The text of the secret naval agreement between Great Britain and France (TIME, Aug. 13) was partially exposed and its principles were vigorously denounced, last week, in a point blank note from the U. S. State Department to the British Foreign Office.
Seldom or never before have President Coolidge and Secretary of State Kellogg collaborated on an epistle of such scathing vigor. What they said, in the necessarily polite “language of diplomacy,” may be impolitely but exactly paraphrased:
“John Bull, you refused to swallow our sort of disarmament pill at the Coolidge Naval Limitations Parley in Geneva (TIME, June 27 to Aug. 15. 1927). We offered to limit all classes of ships. You offered, instead, another sort of pill, suggesting that we limit only the larger naval craft and leave unlimited small cruisers and small submarines.
“Now, John, you know that your naval bases in all parts of the world enable you to use small ships of short cruising radius with deadly effect. We are not so well provided with bases, and so we must have larger ships of longer cruising radius. When you propose to limit large ships and leave small ones unlimited, you are proposing to limit only the ships we chiefly need, while leaving unlimited the ships you chiefly need.
“Our answer to your proposal at Geneva was NO. Now your new secret agreement with France lines her up behind you in presenting to us once more this same proposal. Our answer is still NO.”
“Even More Objectionable.” Specific, technical points made in the Coolidge-Kellogg note, and of vital importance, are set forth in the following excerpts from the note:
“The government of the United States has received from His Majesty’s Government a communication summarizing the understanding reached between the British and French governments as to a basis of naval limitation. . . . Unfortunately the Franco-British agreement appears to fulfill none of the conditions which, to the American government, seem vital.
“. . . The Franco-British agreement provides no limitation whatsoever on six-inch gun cruisers, or destroyers, or submarines of 600 tons or less. . . . Such cruisers constitute the largest number of fighting ships now existing in the world.

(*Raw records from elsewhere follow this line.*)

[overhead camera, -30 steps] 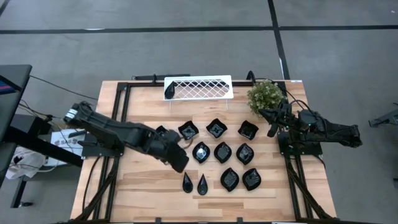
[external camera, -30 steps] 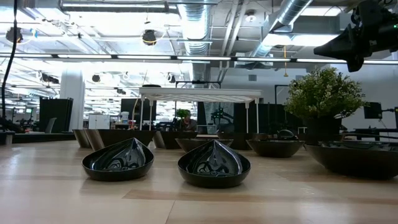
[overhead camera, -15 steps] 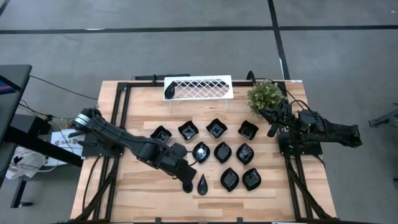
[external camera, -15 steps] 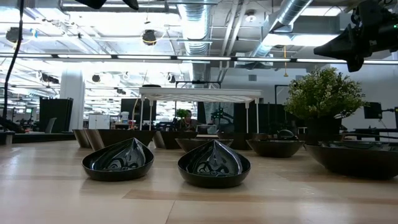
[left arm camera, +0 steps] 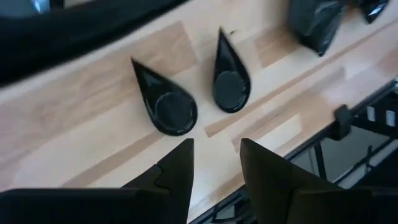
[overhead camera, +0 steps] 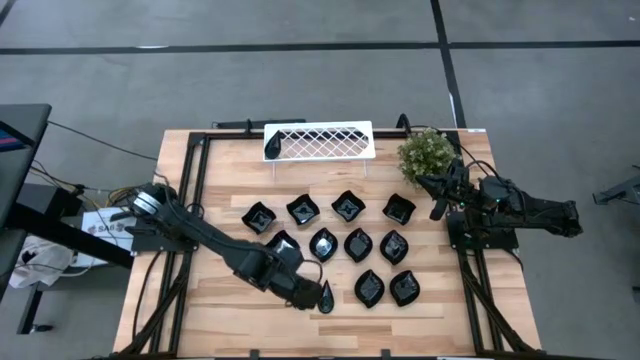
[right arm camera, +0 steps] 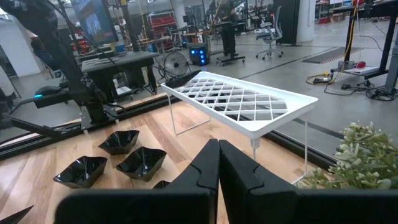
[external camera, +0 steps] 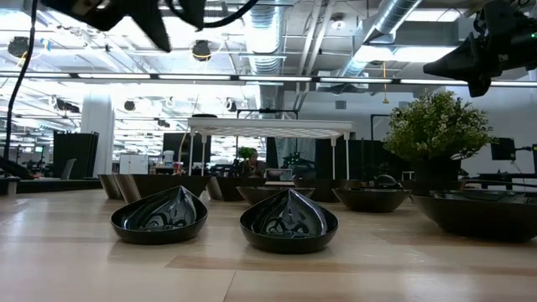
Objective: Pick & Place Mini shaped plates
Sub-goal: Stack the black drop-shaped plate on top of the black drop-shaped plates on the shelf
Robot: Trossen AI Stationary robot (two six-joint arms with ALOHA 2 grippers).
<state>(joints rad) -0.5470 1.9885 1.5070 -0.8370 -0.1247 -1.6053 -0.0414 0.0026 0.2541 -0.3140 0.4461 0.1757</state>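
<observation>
- Plates lay spread over the middle of the wooden surface, glossy black, in three loose rows.
- Far row: four wavy-edged square dishes, from one at the left to one at the right.
- Middle row: leaf-shaped dishes, among them one near the centre.
- Near row: two narrow teardrop dishes at the left and two broader ones, such as, to their right.
- Left end effector hovered over the near-left teardrop plate, which the arm hid from above.
- Its fingers stood apart with nothing between them; in the left wrist view both teardrops lay flat on the wood just beyond the tips, not touching each other.
- Second teardrop lay just right of that end effector.
- Right end effector waited at the far right edge of the surface, beside the plant, raised above the wood; its fingers were pressed together and held nothing.
- Rack, a white lattice on thin legs, stood at the far edge, left of the plant.
- One more black plate sat at the rack's left end; whether on or under the lattice was unclear.
</observation>
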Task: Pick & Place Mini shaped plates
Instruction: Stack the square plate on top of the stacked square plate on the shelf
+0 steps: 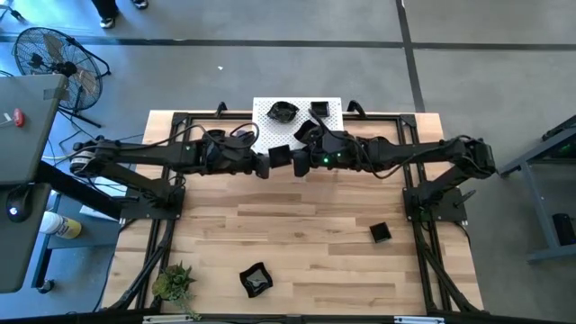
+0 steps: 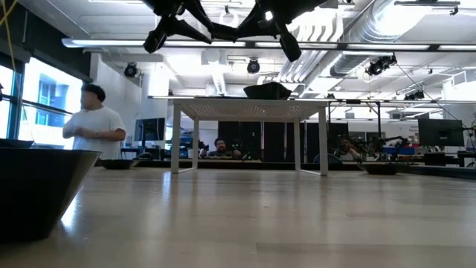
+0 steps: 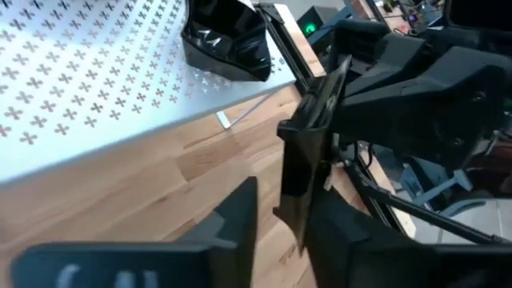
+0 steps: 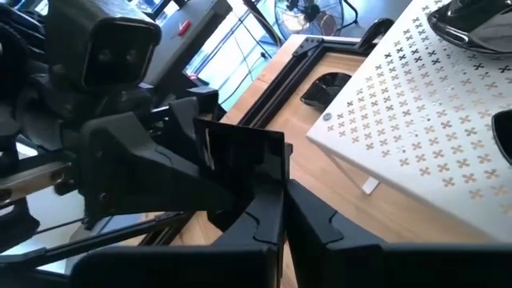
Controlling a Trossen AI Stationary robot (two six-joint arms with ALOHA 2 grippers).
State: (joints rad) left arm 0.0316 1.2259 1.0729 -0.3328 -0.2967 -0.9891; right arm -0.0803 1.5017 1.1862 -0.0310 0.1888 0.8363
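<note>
While the right gripper [image 4: 272,210] clamps the stiff, glossy square plate [image 4: 244,164] by its thin edge, the left gripper [image 3: 280,216] stands apart, and slipping looks likely

I count five glossy black plates. One square plate [image 1: 280,157] is up off the table on edge between the two grippers, near the rack's front edge; the right fingers are clamped on it [image 4: 244,164]. Two sit on the white rack: a rounded, wavy-edged one [image 1: 283,112] at back left, a squarish one [image 1: 320,109] at back right. On the table: a small square one [image 1: 381,233] on the right, a wavy one [image 1: 256,280] near the front edge.
</note>
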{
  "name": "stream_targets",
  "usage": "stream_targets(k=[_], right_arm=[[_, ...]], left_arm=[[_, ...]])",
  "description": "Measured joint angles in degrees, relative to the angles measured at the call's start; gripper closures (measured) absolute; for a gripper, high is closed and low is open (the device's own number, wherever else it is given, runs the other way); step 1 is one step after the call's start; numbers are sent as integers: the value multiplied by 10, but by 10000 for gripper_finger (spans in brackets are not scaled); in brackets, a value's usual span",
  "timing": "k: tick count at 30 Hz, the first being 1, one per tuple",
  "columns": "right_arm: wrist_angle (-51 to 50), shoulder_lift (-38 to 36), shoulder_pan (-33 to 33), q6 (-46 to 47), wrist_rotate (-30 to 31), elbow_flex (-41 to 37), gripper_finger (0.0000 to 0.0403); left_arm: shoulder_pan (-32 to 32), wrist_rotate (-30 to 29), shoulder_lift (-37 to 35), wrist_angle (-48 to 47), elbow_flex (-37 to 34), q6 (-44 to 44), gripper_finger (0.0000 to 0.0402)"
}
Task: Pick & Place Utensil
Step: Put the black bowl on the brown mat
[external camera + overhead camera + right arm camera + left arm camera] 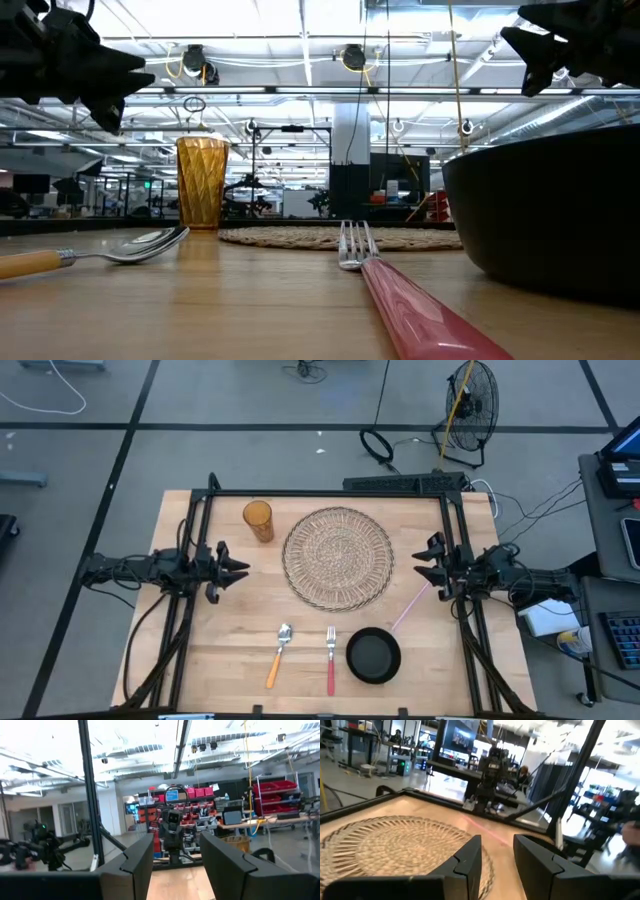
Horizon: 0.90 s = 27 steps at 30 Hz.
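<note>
High view: both arms wait with jaws released, the left gripper (232, 568) and right gripper (430, 563) well apart from the spoon (277, 655) and fork (330, 658) flat on the tabletop (220, 650). A shallow pinch might skid either utensil, and the black pan (373, 656) crowds the fork.

Counted on the worktop (230, 640): one spoon (279, 653), one fork (330, 658), one pan (373, 656), one amber cup (258, 520), one woven placemat (338, 556).

No legible text, no labels or brands, no numbers, distant room screens and signs too blurred to read
</note>
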Motion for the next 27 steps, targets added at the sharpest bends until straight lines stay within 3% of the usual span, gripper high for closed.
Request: stream_targets(k=[13, 19, 27], right_arm=[[-11, 5, 0, 52, -5, 0, 248], [-13, 29, 0, 86, -72, 0, 248], [-11, 90, 1, 91, -114, 0, 248]], left_arm=[[0, -23, 0, -20, 0, -10, 282], [-2, 2, 2, -29, 0, -13, 282], [-16, 15, 37, -27, 0, 50, 282]])
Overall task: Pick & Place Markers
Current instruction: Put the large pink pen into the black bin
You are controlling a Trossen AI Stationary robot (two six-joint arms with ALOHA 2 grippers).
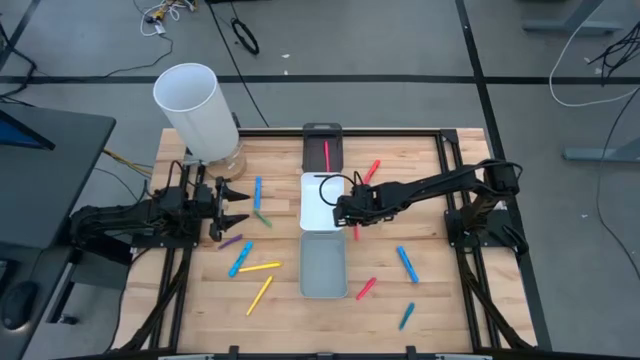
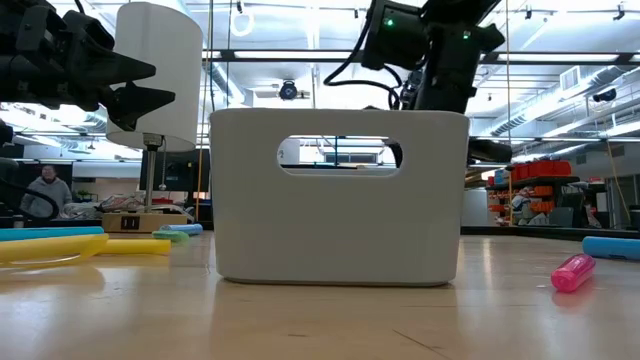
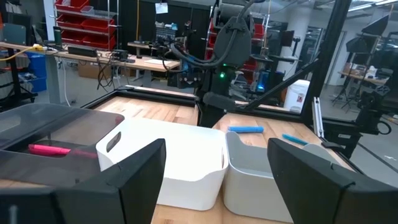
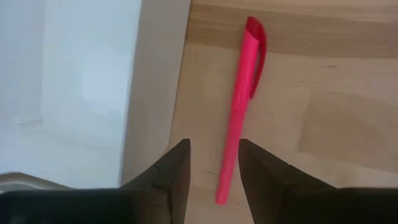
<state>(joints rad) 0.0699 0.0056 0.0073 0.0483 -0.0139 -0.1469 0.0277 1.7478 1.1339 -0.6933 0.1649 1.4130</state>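
Observation:
A red marker (image 4: 239,106) lies on the wooden table just right of the white tray (image 1: 318,200). My right gripper (image 4: 213,168) hangs open above it, pointing steeply down, and the marker's near end shows in the gap between the two fingers; I see no touch. In the high view this gripper (image 1: 345,212) stands over the white tray's right edge. Another red marker (image 1: 326,155) lies in the black tray (image 1: 322,133). Several more markers, blue, yellow, green, purple and red, lie scattered on the table. My left gripper (image 1: 243,206) waits open and level at the table's left.
A grey tray (image 1: 324,265) stands on the near side of the white one. A tall white cylinder (image 1: 197,110) stands at the far left. Loose markers lie left of the trays (image 1: 258,267) and right of them (image 1: 407,264). A dark frame borders the table.

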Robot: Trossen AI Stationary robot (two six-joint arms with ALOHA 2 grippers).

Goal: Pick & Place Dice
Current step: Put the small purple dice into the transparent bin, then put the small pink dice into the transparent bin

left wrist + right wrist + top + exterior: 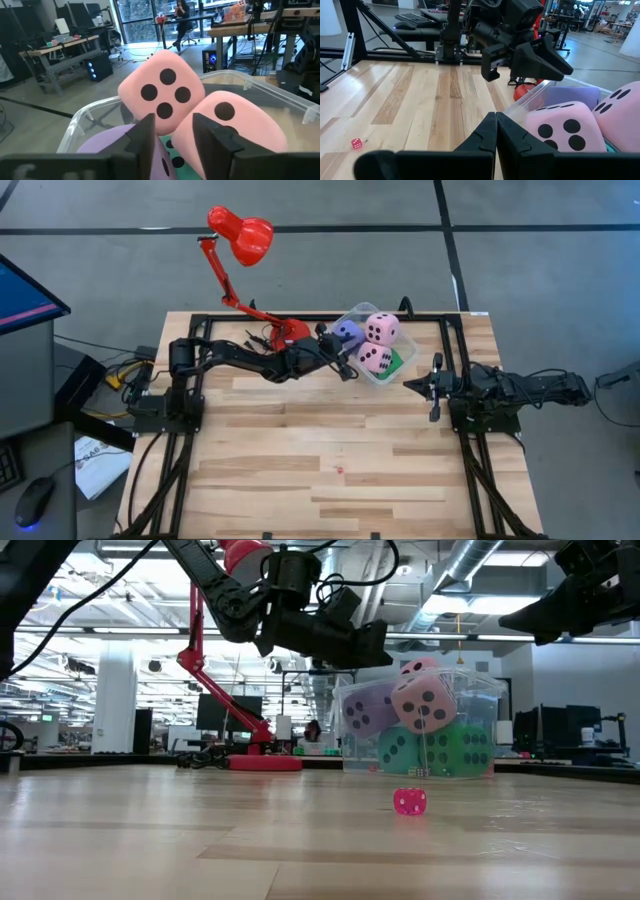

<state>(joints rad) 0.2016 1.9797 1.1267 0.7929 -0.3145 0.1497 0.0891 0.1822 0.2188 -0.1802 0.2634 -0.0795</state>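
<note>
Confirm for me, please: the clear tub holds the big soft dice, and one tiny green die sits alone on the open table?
Not quite: the tiny die alone on the table is pink-red, not green, as the low view shows. The clear tub does hold the big soft dice.

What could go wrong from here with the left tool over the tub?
1. The tub is heaped: two pink dice sit above the rim and may roll out if nudged.
2. The open left tool hangs right at the pile; descending could shove the tub.
3. A tiny die lies alone on the table, easily overlooked.
</note>
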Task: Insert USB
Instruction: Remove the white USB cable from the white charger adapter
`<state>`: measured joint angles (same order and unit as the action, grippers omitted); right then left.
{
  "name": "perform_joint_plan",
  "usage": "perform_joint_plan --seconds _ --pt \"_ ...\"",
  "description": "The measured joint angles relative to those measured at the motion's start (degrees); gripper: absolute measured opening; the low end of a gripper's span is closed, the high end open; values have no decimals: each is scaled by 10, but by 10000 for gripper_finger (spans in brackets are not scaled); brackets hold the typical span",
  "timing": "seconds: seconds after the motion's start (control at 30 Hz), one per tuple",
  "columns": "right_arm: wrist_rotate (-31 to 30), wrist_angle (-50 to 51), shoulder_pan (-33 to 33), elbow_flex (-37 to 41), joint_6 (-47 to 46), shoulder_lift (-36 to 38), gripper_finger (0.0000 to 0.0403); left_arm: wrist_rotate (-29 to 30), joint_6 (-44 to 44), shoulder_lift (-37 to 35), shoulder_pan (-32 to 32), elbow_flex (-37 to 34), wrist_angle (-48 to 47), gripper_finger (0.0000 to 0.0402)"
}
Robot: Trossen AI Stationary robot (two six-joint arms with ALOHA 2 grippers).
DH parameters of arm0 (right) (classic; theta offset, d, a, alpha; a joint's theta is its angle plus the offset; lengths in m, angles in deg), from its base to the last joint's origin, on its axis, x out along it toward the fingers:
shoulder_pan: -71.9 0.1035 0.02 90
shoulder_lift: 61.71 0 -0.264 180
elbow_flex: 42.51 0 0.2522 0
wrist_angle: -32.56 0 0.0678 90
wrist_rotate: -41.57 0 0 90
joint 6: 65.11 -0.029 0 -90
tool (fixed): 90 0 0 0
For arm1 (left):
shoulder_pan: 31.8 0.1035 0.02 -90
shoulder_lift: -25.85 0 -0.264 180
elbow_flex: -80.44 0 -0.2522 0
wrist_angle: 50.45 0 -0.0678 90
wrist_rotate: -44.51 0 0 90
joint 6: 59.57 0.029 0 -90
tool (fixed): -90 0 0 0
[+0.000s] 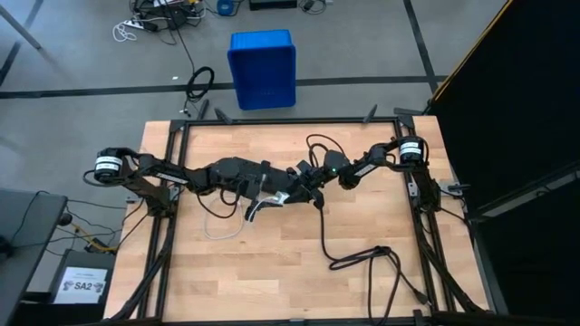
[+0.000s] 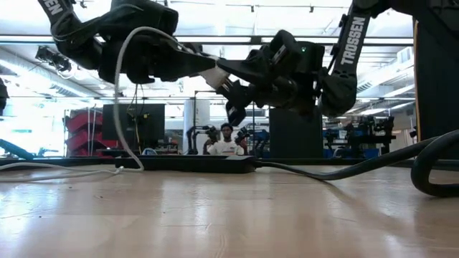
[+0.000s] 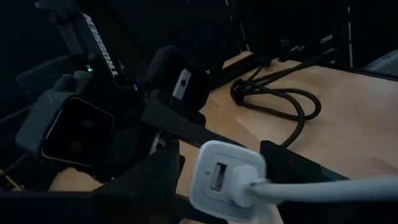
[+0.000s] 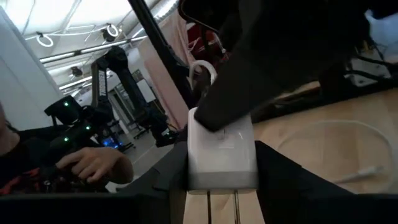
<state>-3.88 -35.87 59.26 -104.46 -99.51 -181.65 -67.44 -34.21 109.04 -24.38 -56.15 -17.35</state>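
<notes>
Both grippers meet above the middle of the table. The white cube-shaped charger block (image 4: 221,152) sits between the fingers of my right gripper (image 1: 304,186), its metal prongs (image 4: 221,208) pointing back at that wrist. Its port face (image 3: 224,180) looks toward my left gripper (image 1: 279,195), which is shut on the thin white USB cable (image 3: 323,186). The cable's end meets the port face beside an empty port (image 3: 217,177). From the left gripper the cable (image 2: 122,93) arcs down, and its slack (image 1: 225,231) lies on the wood. My left gripper holds the white cable close to its plug end (image 3: 261,185), level, coming from the table's left; its own fingers hide the exact place. The cable hangs slack below it to the table. My right gripper pinches the charger block by two opposite side walls (image 4: 252,155), level, from the table's right. The block is lifted clear of the table.
A long black power strip (image 2: 186,163) lies on the table under the grippers. A thick black cord (image 1: 362,263) runs from it and loops toward the near right corner. A blue bin (image 1: 263,68) stands on the floor beyond the far edge. A person (image 2: 227,143) sits in the room behind.
</notes>
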Motion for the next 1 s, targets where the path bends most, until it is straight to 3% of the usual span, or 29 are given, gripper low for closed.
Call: perform_joint_plan --seconds 0.3,0.7,1.0 --pt "-3 -4 3 11 3 0 118 -1 -3 -28 0 0 -51 198" --pt "2 6 3 11 6 0 118 -5 -1 -28 0 0 -61 99" --pt "-4 20 3 11 10 0 118 2 -2 -43 0 1 -108 96"
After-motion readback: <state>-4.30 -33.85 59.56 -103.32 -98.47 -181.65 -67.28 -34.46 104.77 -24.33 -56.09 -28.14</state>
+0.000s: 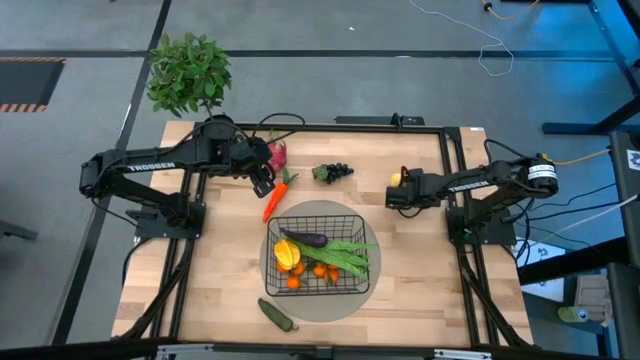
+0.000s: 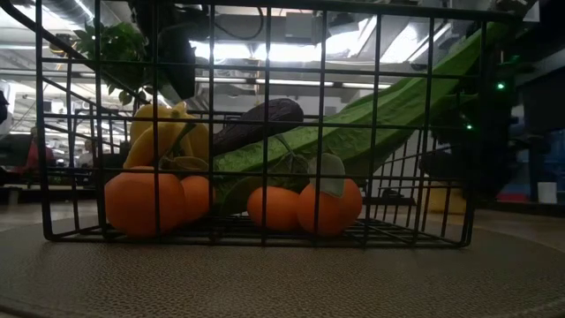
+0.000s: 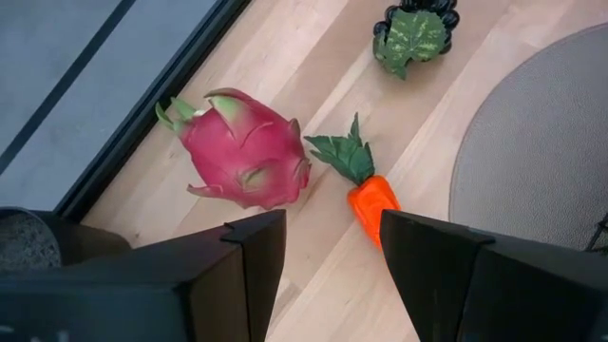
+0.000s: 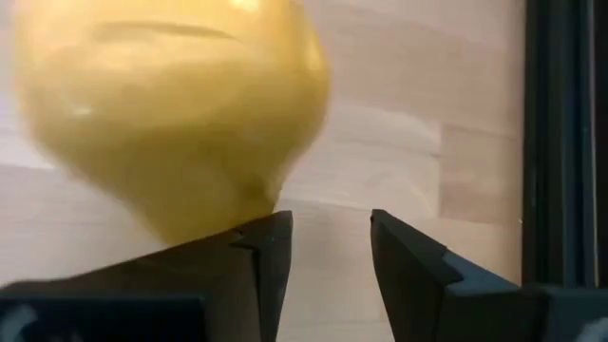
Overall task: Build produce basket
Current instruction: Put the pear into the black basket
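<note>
At the table's far left corner, off the wood, stands a leafy plant (image 1: 189,72). Next comes the left gripper (image 1: 263,186), low over the tabletop with its fingers (image 3: 249,271) apart and nothing between them; the wrist view shows the pink dragon fruit (image 3: 245,149) just beyond one finger and the carrot (image 3: 366,182) lying beside it, leafy top toward the fruit, its orange end running under the other finger. From above, the carrot (image 1: 275,199) slants down toward a round grey mat (image 1: 354,295). On that mat sits the basket (image 1: 353,225), near the table's middle, holding a yellow pepper (image 1: 287,252), an eggplant (image 1: 305,238), green beans (image 1: 345,255) and tangerines (image 1: 320,271); the low view shows the same load through the basket's wire side. A cucumber (image 1: 277,314) lies at the mat's near edge, outside the basket. Behind the mat, the grapes (image 1: 333,172) rest alone on the wood. Farther right, the right gripper (image 1: 397,194) hangs over the tabletop, fingers (image 4: 269,249) apart and gripping nothing, with the lemon (image 4: 166,104) just past one finger, close to the table's right rail.
</note>
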You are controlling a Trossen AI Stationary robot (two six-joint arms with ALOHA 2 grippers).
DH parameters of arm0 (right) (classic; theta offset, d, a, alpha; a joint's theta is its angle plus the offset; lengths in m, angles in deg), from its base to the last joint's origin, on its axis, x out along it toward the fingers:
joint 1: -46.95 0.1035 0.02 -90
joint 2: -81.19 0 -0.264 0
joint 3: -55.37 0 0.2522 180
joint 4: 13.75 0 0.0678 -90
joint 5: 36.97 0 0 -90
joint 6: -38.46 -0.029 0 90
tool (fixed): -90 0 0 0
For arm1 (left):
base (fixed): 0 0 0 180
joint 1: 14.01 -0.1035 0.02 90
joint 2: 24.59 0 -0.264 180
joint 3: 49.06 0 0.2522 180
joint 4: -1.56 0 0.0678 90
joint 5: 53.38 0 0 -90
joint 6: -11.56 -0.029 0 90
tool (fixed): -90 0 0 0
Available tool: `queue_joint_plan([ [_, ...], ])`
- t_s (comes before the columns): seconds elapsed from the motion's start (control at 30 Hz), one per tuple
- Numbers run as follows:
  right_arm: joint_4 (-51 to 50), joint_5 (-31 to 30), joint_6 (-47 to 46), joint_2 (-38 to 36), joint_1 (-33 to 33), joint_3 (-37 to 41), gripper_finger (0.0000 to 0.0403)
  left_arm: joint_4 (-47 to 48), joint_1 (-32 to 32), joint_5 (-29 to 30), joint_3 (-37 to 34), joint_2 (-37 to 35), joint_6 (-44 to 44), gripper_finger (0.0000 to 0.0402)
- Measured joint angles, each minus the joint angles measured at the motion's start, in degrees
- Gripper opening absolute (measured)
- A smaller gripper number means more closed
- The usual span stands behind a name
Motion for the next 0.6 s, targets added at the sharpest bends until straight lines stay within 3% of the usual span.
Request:
queue_joint_plan([
  [0.3, 0.2, 7.5, 1.8, 0.0, 1.6, -4.6, 0.0135, 0.0, 0.0, 0.0, 0.0, 0.0, 0.0, 0.0162],
  [0.6, -0.4, 0.3, 0.6, 0.0, 1.0, -3.7, 0.0135, 0.0, 0.0, 0.0, 0.0, 0.0, 0.0, 0.0162],
])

“The American Government seeks no special advantage . . . but clearly cannot permit itself to be placed in a position of manifest disadvantage. … At the Three Power Conference in Geneva in 1927 . . . the limitation proposed by the British delegation on this smaller class of cruisers was so high that the American delegation considered it, in effect, no limitation at all. This same proposal is now presented in a new and even more objectionable form which still limits large cruisers which are suitable to American needs, but frankly places no limitation whatever on cruisers carrying guns of six inches or less in calibre. . . .
“The American Government feels, furthermore, that the terms of the Franco-British draft agreement, in leaving unlimited so large a tonnage and so many types of vessels, would actually tend to defeat the primary objective of any disarmament conference for the reduction or the limitation of armament in that it would not eliminate competition in naval armament and would not effect economy. For all these reasons the Government of the United States feels that no useful purpose would be served by accepting as a basis of discussion the Franco-British proposal.”
European Reaction. Italian correspondents cabled from London to Rome that popular indignation was rising among Britons against the Baldwin Cabinet for having stupidly and wantonly baited President Calvin Coolidge.
The British Foreign Office strove to counteract any such impression by welcoming U. S. correspondents to a charming little tea. Urbane Foreign Office officials pointed out at this function that the Coolidge-Kellogg note contains the following conciliatory passage: “The Government of the United States remains willing to use its best efforts to obtain a basis of further naval limitation . . . and is willing to take into consideration in any conference the special needs of France, Italy or any other naval power for the particular class of vessels deemed by them most suitable for their defense. … It expects on the part of others, however, similar consideration for its own needs.”
So soothingly was this passage dwelt upon by bland British undersecretaries that the New York Herald Tribune’s responsive Harold E. Scarborough cabled: “America’s reply to the Franco-British naval compromise delivered to the Foreign Office at noon today, was greeted with relief by British officialdom. . . . So confused had British public opinion become over the whole question of the compromise, that alarmist reports from the United States that Washington in the note would bang and bolt the door on further efforts at naval disarmament were more than half believed. . . . London agrees that this note is the most happily constructed and phrased diplomatic document that has come from Washington for a long time, and that it deserves rank as a masterpiece.”
The true middle ground of British opinion was perhaps taken by the Daily Chronicle, a newspaper directed by Rufus Daniel Isaacs, Marquess of Reading, and other Liberals of the vanishing Gladstonian-Asquithian stamp. “We can assure our American friends,” pontificated the Chronicle, “that they ought not attribute this faux pas to wickedness, but only to the stupidity of our Ministers.”
Of course, British Labor organs flayed the Conservative Government far more shrilly than this, and Conservative newspapers sounded sonorous defensive notes. But Lord Reading’s Chronicle seemed to have pitched its editorial authentically in the middle register.